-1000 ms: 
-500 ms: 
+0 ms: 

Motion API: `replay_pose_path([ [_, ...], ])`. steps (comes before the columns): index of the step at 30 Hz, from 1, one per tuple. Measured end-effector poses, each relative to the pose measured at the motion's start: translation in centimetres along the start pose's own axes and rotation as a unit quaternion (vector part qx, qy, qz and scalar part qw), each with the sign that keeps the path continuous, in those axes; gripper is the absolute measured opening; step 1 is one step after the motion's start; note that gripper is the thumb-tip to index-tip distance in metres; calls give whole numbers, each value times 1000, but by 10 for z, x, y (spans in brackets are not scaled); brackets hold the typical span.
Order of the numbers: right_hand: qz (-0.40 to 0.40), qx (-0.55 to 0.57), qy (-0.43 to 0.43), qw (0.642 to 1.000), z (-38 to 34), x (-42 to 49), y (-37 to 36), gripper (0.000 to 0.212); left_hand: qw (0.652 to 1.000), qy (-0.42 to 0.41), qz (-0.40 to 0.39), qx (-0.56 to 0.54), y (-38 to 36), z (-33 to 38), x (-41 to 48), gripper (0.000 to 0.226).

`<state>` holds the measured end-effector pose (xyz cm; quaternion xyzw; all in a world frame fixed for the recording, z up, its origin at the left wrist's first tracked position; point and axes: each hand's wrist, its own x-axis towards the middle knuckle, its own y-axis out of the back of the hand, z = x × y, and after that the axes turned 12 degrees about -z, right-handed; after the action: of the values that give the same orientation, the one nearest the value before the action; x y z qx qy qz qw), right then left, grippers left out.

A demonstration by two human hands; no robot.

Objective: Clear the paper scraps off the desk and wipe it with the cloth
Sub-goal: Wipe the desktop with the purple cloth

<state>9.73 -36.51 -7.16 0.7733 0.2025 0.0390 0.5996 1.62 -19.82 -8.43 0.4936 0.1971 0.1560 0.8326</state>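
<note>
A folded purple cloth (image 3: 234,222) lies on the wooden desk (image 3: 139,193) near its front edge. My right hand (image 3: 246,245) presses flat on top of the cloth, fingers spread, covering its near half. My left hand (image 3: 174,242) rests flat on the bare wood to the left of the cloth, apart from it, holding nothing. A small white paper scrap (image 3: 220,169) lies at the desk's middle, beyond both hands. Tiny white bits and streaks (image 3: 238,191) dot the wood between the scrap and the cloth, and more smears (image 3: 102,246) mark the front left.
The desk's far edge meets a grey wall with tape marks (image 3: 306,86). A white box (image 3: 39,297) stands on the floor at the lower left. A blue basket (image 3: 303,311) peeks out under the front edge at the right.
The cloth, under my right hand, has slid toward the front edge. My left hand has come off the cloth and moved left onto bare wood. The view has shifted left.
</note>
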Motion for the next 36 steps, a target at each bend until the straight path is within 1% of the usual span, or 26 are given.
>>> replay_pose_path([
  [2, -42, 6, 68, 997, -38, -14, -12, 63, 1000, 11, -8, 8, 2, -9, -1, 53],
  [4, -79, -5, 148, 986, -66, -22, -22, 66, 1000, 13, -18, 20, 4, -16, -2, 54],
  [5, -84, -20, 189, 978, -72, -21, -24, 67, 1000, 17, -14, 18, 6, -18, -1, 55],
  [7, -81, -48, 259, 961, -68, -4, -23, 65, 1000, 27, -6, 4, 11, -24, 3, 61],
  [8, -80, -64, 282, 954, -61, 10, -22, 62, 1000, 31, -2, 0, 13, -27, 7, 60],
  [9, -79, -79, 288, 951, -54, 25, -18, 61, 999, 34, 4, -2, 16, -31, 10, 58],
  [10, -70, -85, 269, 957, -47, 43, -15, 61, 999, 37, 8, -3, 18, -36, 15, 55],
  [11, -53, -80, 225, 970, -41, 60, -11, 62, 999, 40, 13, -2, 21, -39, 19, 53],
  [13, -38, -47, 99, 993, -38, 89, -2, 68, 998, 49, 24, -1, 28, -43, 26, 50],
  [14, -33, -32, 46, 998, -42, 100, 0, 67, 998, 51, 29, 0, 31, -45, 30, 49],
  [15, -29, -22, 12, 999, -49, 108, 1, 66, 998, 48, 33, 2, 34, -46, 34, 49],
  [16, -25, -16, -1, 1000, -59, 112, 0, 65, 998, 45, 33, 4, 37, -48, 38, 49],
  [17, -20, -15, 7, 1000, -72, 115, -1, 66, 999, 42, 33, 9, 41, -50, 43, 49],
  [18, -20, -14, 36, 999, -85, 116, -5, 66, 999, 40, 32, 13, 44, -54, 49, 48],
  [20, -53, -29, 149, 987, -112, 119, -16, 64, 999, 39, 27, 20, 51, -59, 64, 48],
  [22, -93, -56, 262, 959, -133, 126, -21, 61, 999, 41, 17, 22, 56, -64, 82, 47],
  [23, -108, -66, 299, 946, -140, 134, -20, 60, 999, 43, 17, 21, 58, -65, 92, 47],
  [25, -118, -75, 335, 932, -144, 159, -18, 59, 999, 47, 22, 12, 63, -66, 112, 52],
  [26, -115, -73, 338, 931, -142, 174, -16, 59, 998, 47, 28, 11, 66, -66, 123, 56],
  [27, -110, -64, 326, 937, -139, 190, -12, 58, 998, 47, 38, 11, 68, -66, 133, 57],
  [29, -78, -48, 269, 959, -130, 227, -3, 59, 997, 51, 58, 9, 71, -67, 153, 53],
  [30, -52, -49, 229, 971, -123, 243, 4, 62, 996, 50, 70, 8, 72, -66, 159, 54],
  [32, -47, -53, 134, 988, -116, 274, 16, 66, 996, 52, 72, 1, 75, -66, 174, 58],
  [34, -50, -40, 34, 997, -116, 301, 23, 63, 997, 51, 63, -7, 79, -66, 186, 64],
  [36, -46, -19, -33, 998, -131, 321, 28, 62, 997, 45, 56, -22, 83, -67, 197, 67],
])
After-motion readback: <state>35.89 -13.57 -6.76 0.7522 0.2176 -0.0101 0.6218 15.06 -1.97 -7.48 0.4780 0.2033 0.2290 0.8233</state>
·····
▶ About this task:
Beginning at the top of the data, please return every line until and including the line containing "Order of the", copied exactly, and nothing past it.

▶ Expected answer:
-1000 ms: 
-500 ms: 
+0 ms: 

Motion API: `replay_pose_path([ [_, ...], ])`. steps (comes before the columns): index of the step at 30 Hz, from 1, one per tuple. Measured end-effector poses, each relative to the pose measured at the motion's start: translation in centimetres along the start pose's own axes and rotation as a unit quaternion (vector part qx, qy, qz and scalar part qw), each with the sign that keeps the path continuous, in those axes; gripper is the absolute measured opening; step 1 is one step after the motion's start; note that gripper is the thumb-tip to index-tip distance in metres; calls give whole numbers, each value times 1000, but by 10 for z, x, y (spans in brackets are not scaled); brackets hold the typical span.
Order of the numbers: right_hand: qz (-0.40 to 0.40), qx (-0.55 to 0.57), qy (-0.43 to 0.43), qw (0.642 to 1.000), z (-38 to 34), x (-42 to 49), y (-37 to 36), gripper (0.000 to 0.212); left_hand: qw (0.652 to 1.000), qy (-0.42 to 0.41), qz (-0.40 to 0.39), qx (-0.56 to 0.54), y (-38 to 36), z (-33 to 38), x (-41 to 48), gripper (0.000 to 0.226).

No other output belongs with this exercise.